South Korean electronics giant Samsung has been banging its sustainability drum loudly over the past couple of years, with impacts that echo around its ecosystem. Rightfully so, as we all know, there is no Planet B; we need to do what we can to make sure we push for sustainability.
As part of its Galaxy for the Planet program, and following on the heels of its upcycling programs, its abandonment of plastic packaging, and a slew of other programs, the company’s latest stunt is repurposing discarded fishing nets to help do its part.
To ensure a reel positive impact, the company is pledging to collect and repurpose the 640,000 tons of fishing nets discarded every year. That way, the watery landscapes will become more pleasant and fruitful for marine life that would otherwise find itself entangled in the discarded nets.
The nylon fishing nets are turned into polyamide resin pellets used to produce brackets that hold the volume and power keys in place. Discarded water bottles and CD cases are also being used to create components.
Thomas Husson, Forrester analyst comments on Samsung’s efforts:
“Today, most consumers have no clue how damaging it is for the planet to renew their smartphone hardware regularly. Once they realize, sustainability will become a key way to differentiate between premium smartphone brands.”
Samsung still lags behind Apple in most markets, according to Forrester:
- in the U.K., 40% of adults with a smartphone have an iPhone, versus 33% with a Samsung device
- in the U.S., 51% have iPhones, and 29% use a Samsung
- in France, it is 22% Apple devices and 41% Samsung
- in Australia 43% iPhone, 38% Samsung
Husson said the launch offered Samsung a “window of opportunity” to catch up.
“Given Huawei’s difficulties, Xiaomi’s lack of brand credentials in Europe yet, and the fact Apple will not launch the iPhone 14 before the end of…2022, Samsung has a couple of months to establish leadership in the high-end market.”
In its 2021 report, Samsung points out that it has done a lot of good so far, dropping its use of plastics by 20% by redesigning certain types of packaging. In addition, adding power-saving features to its products collects almost 5 million tons of e-waste and ensures 95% of waste from manufacturing is recycled. The company also runs 100% on renewable energy in the U.S., Europe, and China. The company has also been working toward certifications (such as the Carbon Trust Standard reduction of CO2, water, and reliance on non-recyclable materials.

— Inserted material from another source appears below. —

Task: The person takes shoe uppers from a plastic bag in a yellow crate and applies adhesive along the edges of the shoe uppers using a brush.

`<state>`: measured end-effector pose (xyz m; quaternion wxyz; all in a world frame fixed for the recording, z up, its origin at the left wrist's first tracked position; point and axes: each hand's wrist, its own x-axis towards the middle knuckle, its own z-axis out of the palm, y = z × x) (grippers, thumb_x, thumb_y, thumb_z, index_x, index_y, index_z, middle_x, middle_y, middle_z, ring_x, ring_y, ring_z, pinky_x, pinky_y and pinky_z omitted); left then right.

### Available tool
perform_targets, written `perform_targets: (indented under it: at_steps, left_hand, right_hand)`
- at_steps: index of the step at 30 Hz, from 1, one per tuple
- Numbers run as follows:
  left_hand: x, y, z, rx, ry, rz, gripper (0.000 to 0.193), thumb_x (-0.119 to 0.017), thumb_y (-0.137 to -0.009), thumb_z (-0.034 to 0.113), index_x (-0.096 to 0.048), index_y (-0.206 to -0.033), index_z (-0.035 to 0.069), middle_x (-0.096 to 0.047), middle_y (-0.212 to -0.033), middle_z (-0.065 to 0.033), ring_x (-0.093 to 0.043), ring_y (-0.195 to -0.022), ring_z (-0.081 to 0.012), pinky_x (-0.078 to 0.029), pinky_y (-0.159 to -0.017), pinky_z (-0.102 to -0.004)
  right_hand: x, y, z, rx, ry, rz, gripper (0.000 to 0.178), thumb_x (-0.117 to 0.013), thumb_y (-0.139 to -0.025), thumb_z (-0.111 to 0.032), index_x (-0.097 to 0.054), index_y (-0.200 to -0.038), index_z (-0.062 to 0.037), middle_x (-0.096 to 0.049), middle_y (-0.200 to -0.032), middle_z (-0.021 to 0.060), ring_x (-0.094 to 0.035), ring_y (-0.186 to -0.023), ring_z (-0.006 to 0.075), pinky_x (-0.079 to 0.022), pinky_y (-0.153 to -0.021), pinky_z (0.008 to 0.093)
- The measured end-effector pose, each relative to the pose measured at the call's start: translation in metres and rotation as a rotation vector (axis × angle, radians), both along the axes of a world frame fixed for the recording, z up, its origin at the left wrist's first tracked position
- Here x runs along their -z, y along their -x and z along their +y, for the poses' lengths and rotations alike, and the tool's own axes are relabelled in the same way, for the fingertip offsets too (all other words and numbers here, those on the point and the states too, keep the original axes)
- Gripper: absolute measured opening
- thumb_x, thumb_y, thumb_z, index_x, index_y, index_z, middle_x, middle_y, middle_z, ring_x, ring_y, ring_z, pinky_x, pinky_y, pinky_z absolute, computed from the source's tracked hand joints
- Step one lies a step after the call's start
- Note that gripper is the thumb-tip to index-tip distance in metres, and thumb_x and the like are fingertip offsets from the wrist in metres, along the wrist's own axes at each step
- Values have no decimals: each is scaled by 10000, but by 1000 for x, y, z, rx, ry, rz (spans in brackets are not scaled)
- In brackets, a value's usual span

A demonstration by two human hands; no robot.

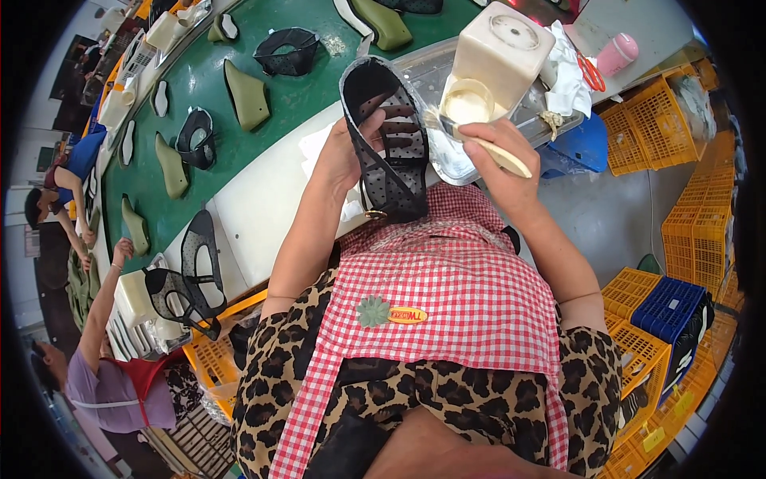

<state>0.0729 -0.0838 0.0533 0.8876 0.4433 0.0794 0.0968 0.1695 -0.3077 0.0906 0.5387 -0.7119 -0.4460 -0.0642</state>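
A black dotted-mesh shoe upper (403, 180) hangs in my left hand (345, 156); its fingers reach inside and show through the mesh. Along its top runs a grey edge, and a small gold ornament sits at the lower end. My right hand (504, 156) grips a brush (499, 156) by its pale wooden handle. The bristles are near the upper's right side, in front of a small cup (468, 102) of whitish liquid; whether they touch either I cannot tell. The cup is against a white square container (504, 52) on a metal tray (455, 164).
A green conveyor belt (215, 144) carries olive shoe lasts (246, 96), black uppers (287, 52) and soles. Two more uppers (203, 263) lie on the white ledge at left. Co-workers (120, 383) stand along the left. Yellow crates (654, 124) are stacked at right, near a pink bottle (617, 54).
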Motion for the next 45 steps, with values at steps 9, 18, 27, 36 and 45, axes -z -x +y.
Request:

The company points out that it is committed to addressing plastic pollution in the oceans in ways that will positively impact the environment and “the lives of all Galaxy users.”
The S22 and S22+ come with a 50-megapixel ultra-wide camera and 3x optical zoom. The S22 Ultra has a 108-megapixel rear camera with 10x optical zoom.
Samsung is incorporating a stylus – its S-Pen – with the S22 Ultra, which had previously been available only for its Note devices and its foldable phone, the Galaxy Fold 3. The smartphones go on general sale on 11 March.